Emmy spent an enjoyable couple of hours driving up to a beautiful spot recommended by Evans and admi
ring the glory of a mountain sunset. Then she went back to the hotel.
The bar was deserted, having only just opened. Mrs. Jenkins herself was presiding behind it in obvious boredom. “That Mary’s late again. I don’t know what young people are coming to.” She seemed glad of a chat with Emmy, agreeing to join her in a half-pint of bitter.
“Thank you very much, my dear. I hope you had a pleasant day.”
“Very,” said Emmy. “I hired a car and drove up to St. David’s Rock.”
“Beautiful view from there,” remarked Mrs. Jenkins. Then, after a pause, “I thought you might have been to look at Devil’s Chimney. Not to climb it, I mean—oh, goodness me, no. But to get a story for your newspaper.”
“Newspaper?”
Mrs. Jenkins leaned confidentially across the bar. “Now, dear, you can’t fool me. People don’t come to this hotel except to climb, and you’re not one of those. Well, you’ll not find out a lot about poor Professor Vandike, but you can always send them what’s called an atmosphere piece, can’t you? But there’s no sense in thinking he’ll come back, because he won’t. Not from the Chimney, not after all this time.”

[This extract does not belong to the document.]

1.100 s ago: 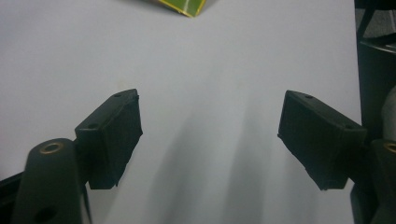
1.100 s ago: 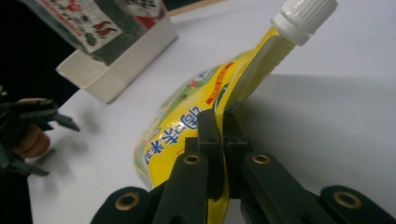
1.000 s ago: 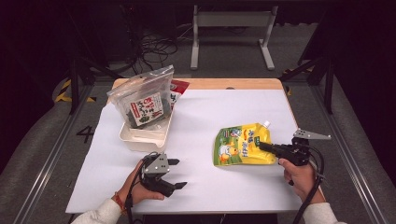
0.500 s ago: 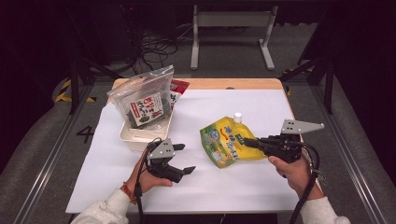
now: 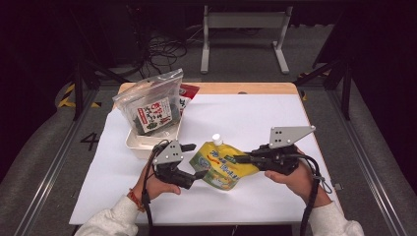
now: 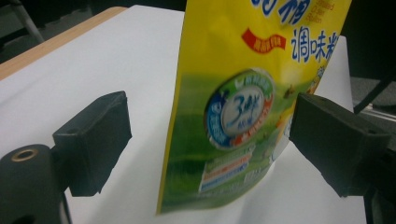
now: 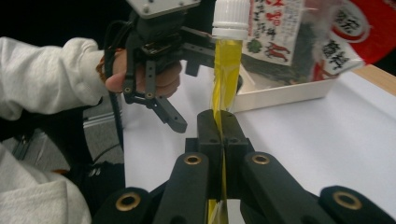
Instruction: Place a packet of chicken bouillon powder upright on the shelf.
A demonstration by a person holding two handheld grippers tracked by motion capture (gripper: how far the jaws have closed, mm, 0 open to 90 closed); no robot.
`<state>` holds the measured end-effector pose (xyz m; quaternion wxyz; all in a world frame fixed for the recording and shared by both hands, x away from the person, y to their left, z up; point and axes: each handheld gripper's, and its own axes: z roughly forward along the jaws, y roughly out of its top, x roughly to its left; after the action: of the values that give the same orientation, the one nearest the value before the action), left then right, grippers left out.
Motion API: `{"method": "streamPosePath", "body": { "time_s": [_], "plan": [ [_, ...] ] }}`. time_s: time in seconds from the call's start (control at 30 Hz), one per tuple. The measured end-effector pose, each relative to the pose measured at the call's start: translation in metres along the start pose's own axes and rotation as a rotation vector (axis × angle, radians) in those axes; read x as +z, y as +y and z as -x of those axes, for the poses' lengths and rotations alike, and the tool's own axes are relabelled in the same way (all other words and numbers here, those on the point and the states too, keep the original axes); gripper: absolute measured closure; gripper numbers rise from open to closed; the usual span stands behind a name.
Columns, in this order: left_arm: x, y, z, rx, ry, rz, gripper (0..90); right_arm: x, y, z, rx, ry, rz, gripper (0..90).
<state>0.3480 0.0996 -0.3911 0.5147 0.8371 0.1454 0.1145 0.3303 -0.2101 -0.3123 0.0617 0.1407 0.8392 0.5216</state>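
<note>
Lifted off the counter (image 5: 255, 123) since a second ago, the yellow pouch (image 5: 220, 167) hangs clamped in the right gripper (image 5: 240, 159). Left gripper (image 5: 195, 160), jaws just opening, straddles it untouched; closing squarely comes next for the handover.

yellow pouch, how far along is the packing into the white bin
Done: the seaweed bag stands in the white bin. In hand: the right hand-held gripper clamps the yellow pouch above the table; the left hand-held gripper, open, straddles it. Left: placing the pouch in the bin.
</note>
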Motion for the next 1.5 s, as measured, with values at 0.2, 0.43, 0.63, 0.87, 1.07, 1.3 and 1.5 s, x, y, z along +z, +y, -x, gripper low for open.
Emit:
{"method": "streamPosePath", "body": {
  "time_s": [0.2, 0.43, 0.63, 0.87, 1.07, 1.3, 1.5],
  "plan": [
    [0.006, 0.000, 0.007, 0.046, -0.066, -0.026, 16.4, 0.016, 0.006, -0.009, -0.060, 0.060, -0.043, 90.0],
    [0.012, -0.008, 0.015, 0.082, -0.181, -0.052, 51.8, 0.028, 0.010, -0.011, -0.082, 0.063, -0.044, 90.0],
    [0.008, -0.013, 0.017, 0.067, -0.229, -0.011, 75.6, 0.029, 0.009, -0.010, -0.064, 0.017, -0.014, 86.1],
    [0.000, -0.016, 0.013, 0.033, -0.207, 0.015, 78.8, 0.011, 0.006, -0.012, -0.034, -0.127, 0.061, 56.3],
    [-0.013, -0.019, 0.005, 0.016, -0.181, 0.034, 79.4, -0.025, -0.020, -0.012, 0.056, -0.242, 0.115, 41.7],
    [-0.021, -0.021, -0.001, 0.020, -0.148, 0.035, 79.4, -0.039, -0.067, -0.012, 0.122, -0.311, 0.014, 32.8],
    [-0.028, -0.022, -0.001, 0.026, -0.126, 0.032, 79.5, -0.041, -0.092, -0.015, 0.116, -0.379, -0.079, 29.8]
  ]
}}
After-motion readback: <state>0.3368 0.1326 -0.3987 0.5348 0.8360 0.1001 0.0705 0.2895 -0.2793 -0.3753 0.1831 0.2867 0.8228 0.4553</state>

It suddenly occurred to Emmy that it might be useful not to deny that she was a journalist. She gave a rueful smile and said, “Well, Mrs. Jenkins, you seem to have found me out. Now that we’re alone for a moment, is there anything you can tell me about the professor that might be useful to me?”

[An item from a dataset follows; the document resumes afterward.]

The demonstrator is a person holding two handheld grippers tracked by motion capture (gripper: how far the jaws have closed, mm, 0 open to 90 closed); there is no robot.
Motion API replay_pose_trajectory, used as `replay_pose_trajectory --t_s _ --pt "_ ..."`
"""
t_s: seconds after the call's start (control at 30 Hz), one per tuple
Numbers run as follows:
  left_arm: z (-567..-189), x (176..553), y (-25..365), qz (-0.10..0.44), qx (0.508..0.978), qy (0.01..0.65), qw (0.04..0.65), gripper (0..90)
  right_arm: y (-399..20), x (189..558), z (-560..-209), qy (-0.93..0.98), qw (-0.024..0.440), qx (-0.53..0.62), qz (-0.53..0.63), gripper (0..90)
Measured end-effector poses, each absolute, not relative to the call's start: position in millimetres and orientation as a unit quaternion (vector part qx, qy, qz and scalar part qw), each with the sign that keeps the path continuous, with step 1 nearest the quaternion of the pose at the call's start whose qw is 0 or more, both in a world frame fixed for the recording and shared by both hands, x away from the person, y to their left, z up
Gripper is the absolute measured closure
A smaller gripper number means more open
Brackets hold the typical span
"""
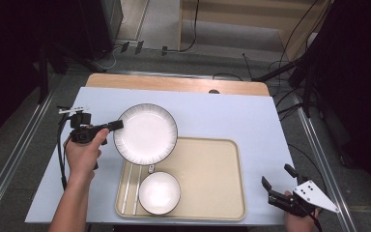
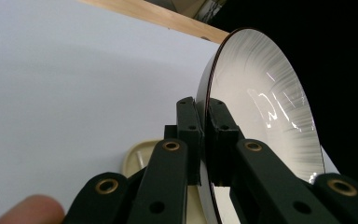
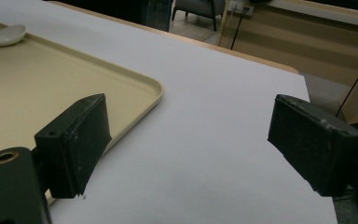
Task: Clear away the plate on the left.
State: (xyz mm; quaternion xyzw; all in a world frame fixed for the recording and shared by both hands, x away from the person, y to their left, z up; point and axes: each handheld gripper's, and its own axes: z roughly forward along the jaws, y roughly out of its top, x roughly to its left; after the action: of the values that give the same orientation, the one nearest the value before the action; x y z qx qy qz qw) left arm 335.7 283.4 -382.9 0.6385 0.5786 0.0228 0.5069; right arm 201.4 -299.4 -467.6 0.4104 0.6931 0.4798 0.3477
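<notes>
A large white plate [image 1: 145,132] with a dark rim hangs over the tray's far left corner, pinched at its left rim by my left gripper [image 1: 117,125]. In the left gripper view the two black jaws clamp the rim of the plate [image 2: 261,112], one pad on each face. A small white bowl [image 1: 160,192] sits in the beige tray [image 1: 212,174] near its front left. My right gripper [image 1: 276,179] rests at the table's front right corner with its jaws wide apart and nothing between them. In the right gripper view its fingertips [image 3: 79,140] frame bare table beside the tray [image 3: 135,88].
Pale chopsticks [image 1: 131,188] lie along the tray's left side, and a white spoon [image 3: 2,35] rests in the tray. The table has a wooden far edge [image 1: 174,83]. Cables run across the floor beyond it.
</notes>
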Motion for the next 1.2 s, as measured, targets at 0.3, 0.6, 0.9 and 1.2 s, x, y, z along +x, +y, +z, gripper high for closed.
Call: replay_pose_trajectory --t_s 0.3,0.6,0.9,1.2 --pt "-387.8 344.8 254.1 0.009 0.650 0.567 0.506 86.4 -299.3 200.3 -466.5 0.694 0.347 0.405 0.484 13.0" --pt "-392.0 352.6 221.4 -0.005 0.673 0.551 0.494 86.4 -301.4 200.5 -466.6 0.691 0.347 0.408 0.485 13.0" --pt "-406.6 364.5 190.0 -0.033 0.692 0.539 0.479 86.3 -300.9 200.0 -465.6 0.691 0.348 0.406 0.486 13.0" --pt "-417.1 374.3 167.9 -0.056 0.706 0.529 0.467 86.1 -302.8 199.0 -464.8 0.688 0.350 0.406 0.488 13.0"
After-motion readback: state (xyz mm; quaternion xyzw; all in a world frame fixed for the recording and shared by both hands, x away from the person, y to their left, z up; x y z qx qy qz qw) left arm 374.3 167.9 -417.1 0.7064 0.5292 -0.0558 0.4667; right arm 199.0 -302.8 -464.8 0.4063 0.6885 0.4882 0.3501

“I’ll tell you one thing, useful or not,” said Mrs. Jenkins, snappily. “His bill’s not been paid, and all his things are still in the room. The young gentleman, Mr. Talbot, he took his own stuff, of course, but what am I to do with Professor Vandike’s things, that’s what I’d like to know. Suppose I want to let the room again? Well, I know we’re not full, but it’s the best room in the hotel, and some of our regulars are very particular about having it.” She paused for breath and a drink of beer. “I’ve a good mind to ask the police to come and take them away. After all, they’d keep them safe, wouldn’t they, in case he did come back—which he won’t.”